Lazy loading doesn’t only work for images; you can use it for other elements like videos or ads as well. If you want to take advantage of it, you can either manually add <loading=”lazy”> to each element or have WP Rocket do it for you. For that, under Media, switch it on for images, iframes, and videos.

wp rocket media tab

Avoid full-screen pop-ups, sliders, and heavy plugins

Smartphones and tablets have smaller screens than other devices. As a consequence, elements that block them have more impact on how pleasant a website is to use.

Prime examples here are pop-ups and sliders. They can make it difficult for mobile visitors to use your site. Pop-ups are especially hard to close on mobile phones.

intrusive popup examples

Google also advises against full-screen pop-ups and will punish your website if you use them. Therefore, it’s best to avoid them.

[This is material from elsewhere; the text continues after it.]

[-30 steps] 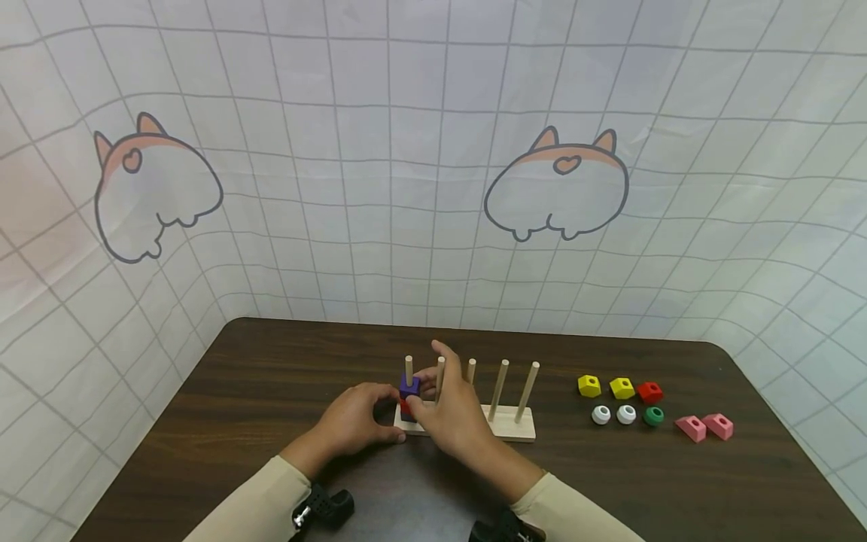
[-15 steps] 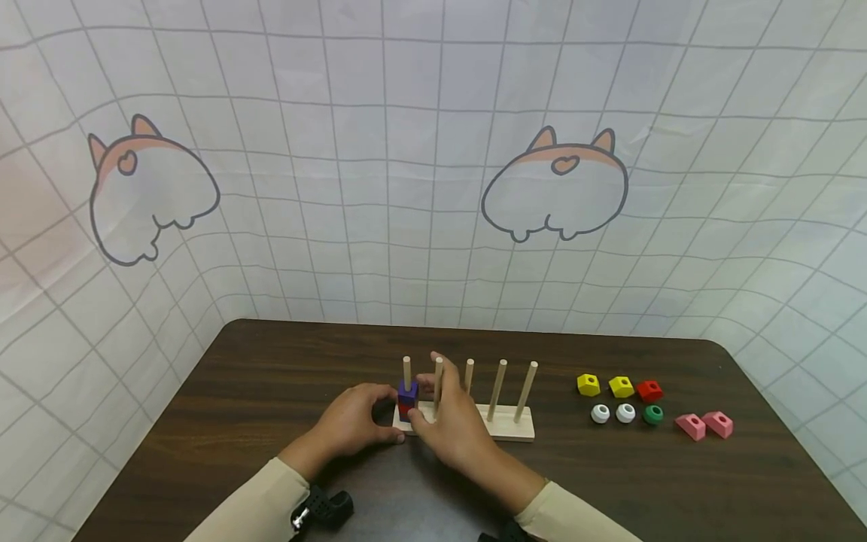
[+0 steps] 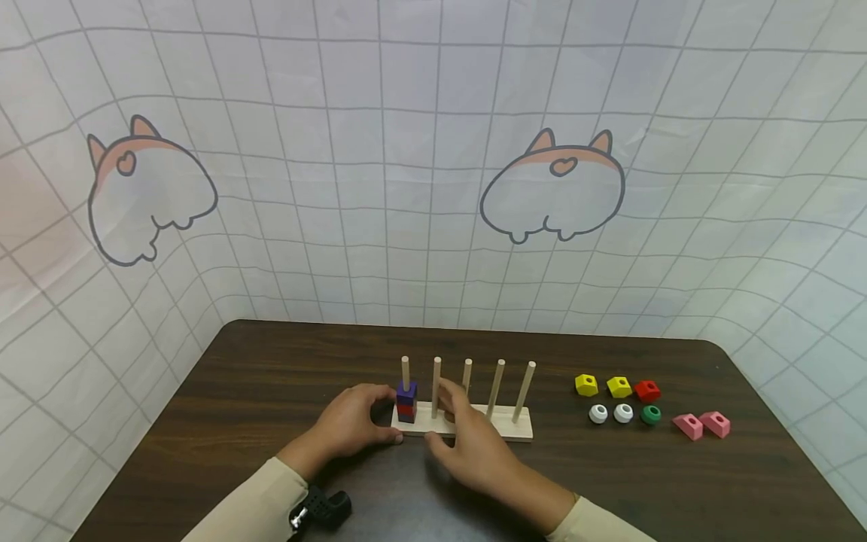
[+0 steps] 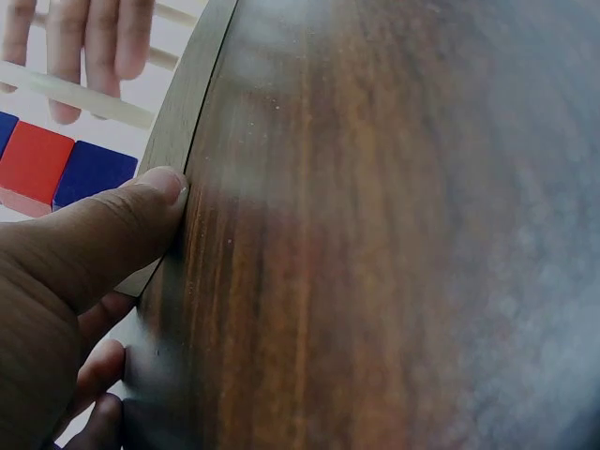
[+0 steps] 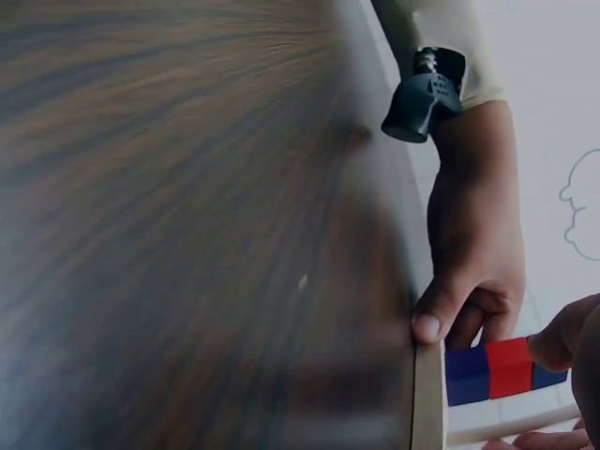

In addition, try to stay away from WordPress plugins that are especially heavy in JavaScript and other markups to avoid slowing down the website. If there is no way around using them, take advantage of the aforementioned delay and defer option to lessen their impact on performance.

Use a CDN

A Content Delivery Network (CDN) is a group of connected servers located around the globe. When you sign up for it, copies of your website files are stored on each of them. That allows visitors to receive the files from a nearby location, so the data has to travel a shorter distance.

content delivery network scheme
Source: NexNet Solutions

There are a lot of CDNs out there. You simply need to sign up and configure them.

WP Rocket makes this really easy, too. If you’re using Sucuri or Cloudflare, there are dedicated add-ons for quick configuration.

wp rocket addons

For all others, simply enable the option under CDN, provide the CNAME of your network, and configure which files to outsource to it.

wp rocket CDN settings

Finally, WP Rocket also has its own CDN that you can easily add to your existing account and have it automatically configured.

Wrapping Up

Mobile optimization is a topic that is important for any WordPress website owner. With the majority of web traffic coming from mobile devices and search engines like Google putting a premium on mobile user experience, ignoring this topic is a big risk.

Thankfully, as you have seen above, it’s not overly complicated. WordPress mobile optimization mostly comes down to paying attention to a number of best practices that help your website load fast and be functional on mobile devices. From using a mobile-friendly theme and caching, over code and image optimization to lazy loading, avoiding disruptive elements, and using a CDN – everything is completely doable.

If you need a little help and don’t want to do it yourself, take advantage of plugins like WP Rocket to do the heavy lifting for you. Happy optimizing!